▶ **Problem to work on**:
The entries that follow include a run beginning at the line with "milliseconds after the" and ending at the line with "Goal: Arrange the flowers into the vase"; restate that run word for word and leave the rest out.

▶ **Provided data**:
####################

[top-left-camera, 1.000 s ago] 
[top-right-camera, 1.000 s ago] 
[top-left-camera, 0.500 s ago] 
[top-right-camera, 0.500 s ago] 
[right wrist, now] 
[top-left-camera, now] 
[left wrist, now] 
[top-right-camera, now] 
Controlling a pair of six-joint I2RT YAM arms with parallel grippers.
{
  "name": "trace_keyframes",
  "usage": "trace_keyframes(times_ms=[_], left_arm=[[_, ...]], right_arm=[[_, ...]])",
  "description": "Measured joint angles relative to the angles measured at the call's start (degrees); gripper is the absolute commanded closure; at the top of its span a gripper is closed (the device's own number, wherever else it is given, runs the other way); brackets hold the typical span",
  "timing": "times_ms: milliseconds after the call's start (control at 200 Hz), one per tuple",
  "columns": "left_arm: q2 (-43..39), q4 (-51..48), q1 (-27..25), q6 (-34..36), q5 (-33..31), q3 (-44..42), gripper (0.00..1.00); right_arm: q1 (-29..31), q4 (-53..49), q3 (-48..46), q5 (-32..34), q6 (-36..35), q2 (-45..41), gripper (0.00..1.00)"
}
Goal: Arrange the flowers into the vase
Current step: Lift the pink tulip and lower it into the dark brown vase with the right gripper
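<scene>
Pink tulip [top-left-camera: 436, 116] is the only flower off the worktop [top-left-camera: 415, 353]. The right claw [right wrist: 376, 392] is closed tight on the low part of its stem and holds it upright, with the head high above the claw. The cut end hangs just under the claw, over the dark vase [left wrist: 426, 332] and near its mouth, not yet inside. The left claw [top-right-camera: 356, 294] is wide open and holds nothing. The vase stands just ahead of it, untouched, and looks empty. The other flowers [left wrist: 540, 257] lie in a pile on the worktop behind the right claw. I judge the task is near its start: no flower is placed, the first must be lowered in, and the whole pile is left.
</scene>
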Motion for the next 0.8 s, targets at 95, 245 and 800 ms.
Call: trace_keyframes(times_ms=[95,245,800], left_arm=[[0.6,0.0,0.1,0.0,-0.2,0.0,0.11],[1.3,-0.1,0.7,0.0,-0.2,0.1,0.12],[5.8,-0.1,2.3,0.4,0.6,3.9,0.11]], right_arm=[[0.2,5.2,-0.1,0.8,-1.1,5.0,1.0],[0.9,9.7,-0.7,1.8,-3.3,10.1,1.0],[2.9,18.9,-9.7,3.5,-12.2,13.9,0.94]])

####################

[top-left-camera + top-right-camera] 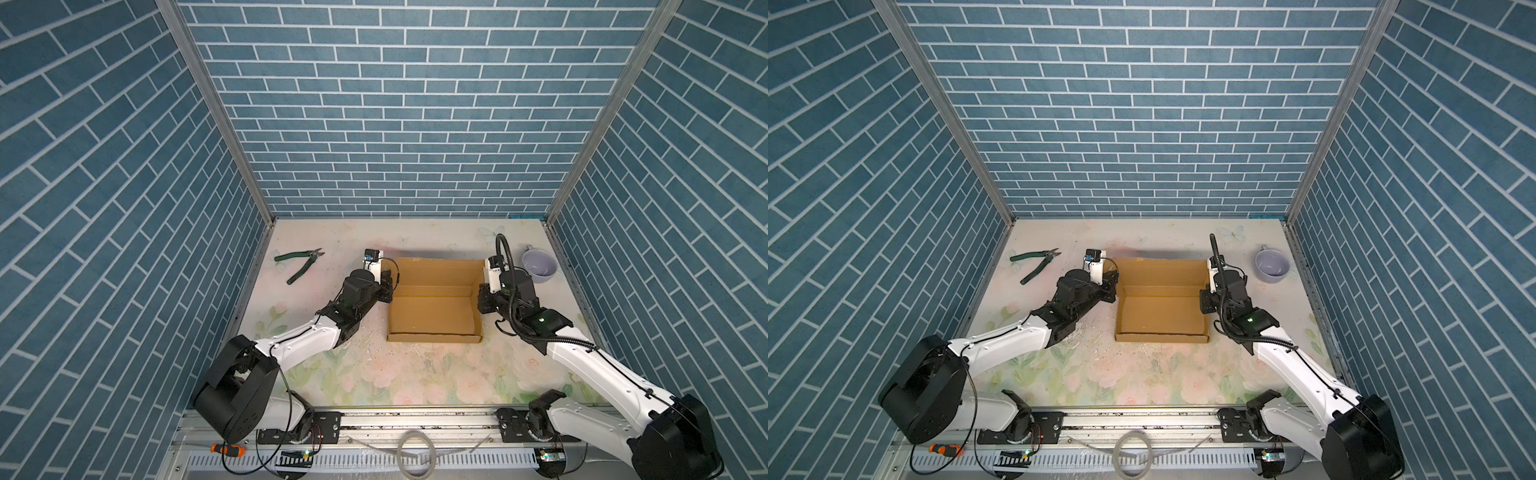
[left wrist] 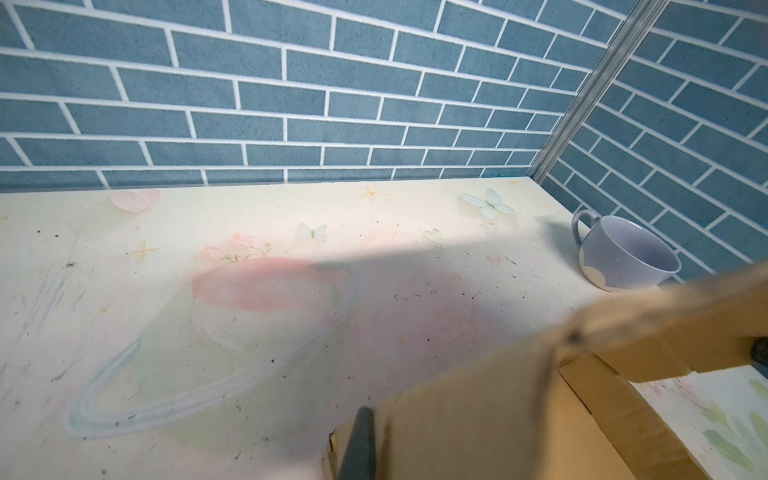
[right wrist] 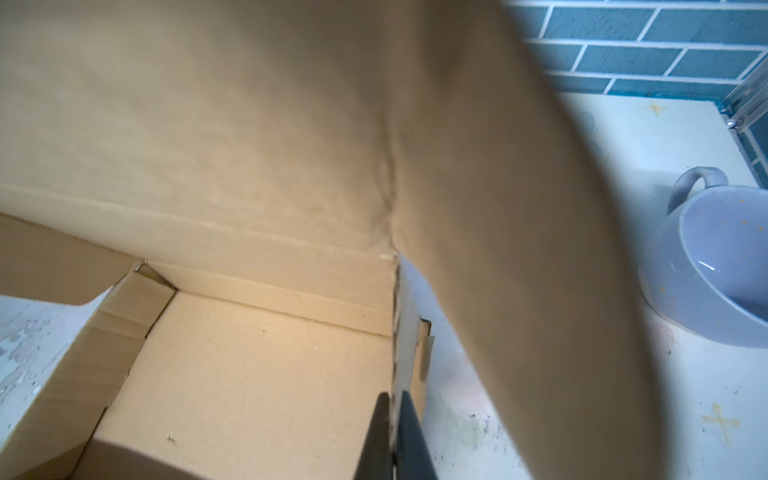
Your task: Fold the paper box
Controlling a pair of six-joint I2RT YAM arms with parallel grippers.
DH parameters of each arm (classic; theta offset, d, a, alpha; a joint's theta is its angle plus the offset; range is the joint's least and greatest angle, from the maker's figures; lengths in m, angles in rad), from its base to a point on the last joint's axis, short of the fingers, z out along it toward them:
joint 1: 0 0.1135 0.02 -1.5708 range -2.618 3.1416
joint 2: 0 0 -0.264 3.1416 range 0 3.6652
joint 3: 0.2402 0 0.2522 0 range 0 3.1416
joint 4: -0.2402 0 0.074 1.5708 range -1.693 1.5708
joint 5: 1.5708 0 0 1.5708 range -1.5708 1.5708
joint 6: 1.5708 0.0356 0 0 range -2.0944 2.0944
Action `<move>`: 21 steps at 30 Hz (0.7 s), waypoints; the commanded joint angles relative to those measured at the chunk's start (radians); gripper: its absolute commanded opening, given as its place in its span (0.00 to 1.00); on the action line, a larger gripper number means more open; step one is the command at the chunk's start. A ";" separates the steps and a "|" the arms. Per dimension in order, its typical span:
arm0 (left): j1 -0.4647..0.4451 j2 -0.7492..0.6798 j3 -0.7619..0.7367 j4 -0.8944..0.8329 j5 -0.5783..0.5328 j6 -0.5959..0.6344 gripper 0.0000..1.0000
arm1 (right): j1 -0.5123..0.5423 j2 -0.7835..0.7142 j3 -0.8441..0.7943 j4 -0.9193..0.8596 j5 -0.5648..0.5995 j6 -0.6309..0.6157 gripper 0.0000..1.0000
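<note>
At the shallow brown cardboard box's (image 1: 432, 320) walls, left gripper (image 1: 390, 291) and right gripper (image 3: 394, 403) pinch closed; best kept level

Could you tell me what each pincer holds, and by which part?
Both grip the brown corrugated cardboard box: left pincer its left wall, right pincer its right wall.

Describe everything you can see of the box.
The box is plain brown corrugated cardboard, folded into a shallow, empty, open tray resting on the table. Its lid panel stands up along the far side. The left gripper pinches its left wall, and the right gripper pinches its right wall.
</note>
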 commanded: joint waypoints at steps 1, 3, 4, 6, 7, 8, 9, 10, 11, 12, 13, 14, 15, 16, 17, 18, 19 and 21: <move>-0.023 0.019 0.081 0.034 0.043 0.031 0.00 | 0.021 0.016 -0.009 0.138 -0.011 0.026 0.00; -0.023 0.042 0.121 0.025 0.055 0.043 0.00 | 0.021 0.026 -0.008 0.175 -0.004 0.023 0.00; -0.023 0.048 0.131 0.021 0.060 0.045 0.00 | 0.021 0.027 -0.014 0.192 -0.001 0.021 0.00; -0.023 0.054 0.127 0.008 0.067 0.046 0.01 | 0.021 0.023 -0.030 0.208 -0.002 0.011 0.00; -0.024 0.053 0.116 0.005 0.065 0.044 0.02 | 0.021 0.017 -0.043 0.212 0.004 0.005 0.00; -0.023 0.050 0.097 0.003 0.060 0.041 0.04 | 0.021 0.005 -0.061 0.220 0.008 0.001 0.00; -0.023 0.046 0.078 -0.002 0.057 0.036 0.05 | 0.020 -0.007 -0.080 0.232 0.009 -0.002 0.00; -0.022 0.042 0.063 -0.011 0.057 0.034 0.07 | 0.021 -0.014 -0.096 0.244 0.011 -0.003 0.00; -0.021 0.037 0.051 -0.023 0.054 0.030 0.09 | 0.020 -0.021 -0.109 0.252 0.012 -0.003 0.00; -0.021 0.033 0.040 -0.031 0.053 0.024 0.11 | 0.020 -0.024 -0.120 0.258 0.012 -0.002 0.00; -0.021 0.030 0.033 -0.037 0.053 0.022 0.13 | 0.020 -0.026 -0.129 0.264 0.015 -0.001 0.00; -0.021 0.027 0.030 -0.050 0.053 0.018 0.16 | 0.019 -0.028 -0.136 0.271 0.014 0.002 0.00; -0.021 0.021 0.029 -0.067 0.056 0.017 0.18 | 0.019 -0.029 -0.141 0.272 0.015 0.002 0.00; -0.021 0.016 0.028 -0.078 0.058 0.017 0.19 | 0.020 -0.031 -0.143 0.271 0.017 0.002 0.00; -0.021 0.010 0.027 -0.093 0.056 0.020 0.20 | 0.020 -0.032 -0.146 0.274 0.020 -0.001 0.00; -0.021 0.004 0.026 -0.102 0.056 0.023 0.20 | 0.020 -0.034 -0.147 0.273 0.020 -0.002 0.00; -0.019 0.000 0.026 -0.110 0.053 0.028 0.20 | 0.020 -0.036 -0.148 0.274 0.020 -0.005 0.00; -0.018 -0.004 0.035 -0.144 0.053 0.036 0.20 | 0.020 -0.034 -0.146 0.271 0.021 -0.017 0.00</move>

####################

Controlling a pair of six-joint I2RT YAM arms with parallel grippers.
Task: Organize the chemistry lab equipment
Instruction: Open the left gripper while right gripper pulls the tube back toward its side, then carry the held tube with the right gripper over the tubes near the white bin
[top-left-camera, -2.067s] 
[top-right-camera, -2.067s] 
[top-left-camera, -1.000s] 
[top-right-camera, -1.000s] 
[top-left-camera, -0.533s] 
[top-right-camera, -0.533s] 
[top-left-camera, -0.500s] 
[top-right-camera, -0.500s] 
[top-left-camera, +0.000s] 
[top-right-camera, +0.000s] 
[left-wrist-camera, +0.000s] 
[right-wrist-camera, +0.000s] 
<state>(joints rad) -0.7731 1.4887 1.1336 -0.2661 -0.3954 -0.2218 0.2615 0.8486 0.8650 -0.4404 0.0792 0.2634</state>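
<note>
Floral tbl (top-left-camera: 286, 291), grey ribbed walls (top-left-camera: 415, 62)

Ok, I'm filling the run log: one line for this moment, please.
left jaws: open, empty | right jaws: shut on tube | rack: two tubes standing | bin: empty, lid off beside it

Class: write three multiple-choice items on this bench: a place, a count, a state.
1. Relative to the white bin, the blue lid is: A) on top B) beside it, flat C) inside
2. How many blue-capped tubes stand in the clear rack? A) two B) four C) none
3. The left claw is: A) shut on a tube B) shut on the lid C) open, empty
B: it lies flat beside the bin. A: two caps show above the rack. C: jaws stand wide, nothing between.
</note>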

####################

▶ **Output for this task**:
  "timing": "times_ms: milliseconds after the call's start (control at 200 Hz), one per tuple",
  "columns": "left_arm: q2 (-43..39), q4 (-51..48), q1 (-27..25), q6 (-34..36), q5 (-33..31), q3 (-44..42), gripper (0.00..1.00); right_arm: q1 (-29..31), q4 (-53..49), q3 (-48..46), q5 (-32..34), q6 (-36..35), q2 (-45..41), gripper (0.00..1.00)"
}
Goal: Arrange the flowers into the vase

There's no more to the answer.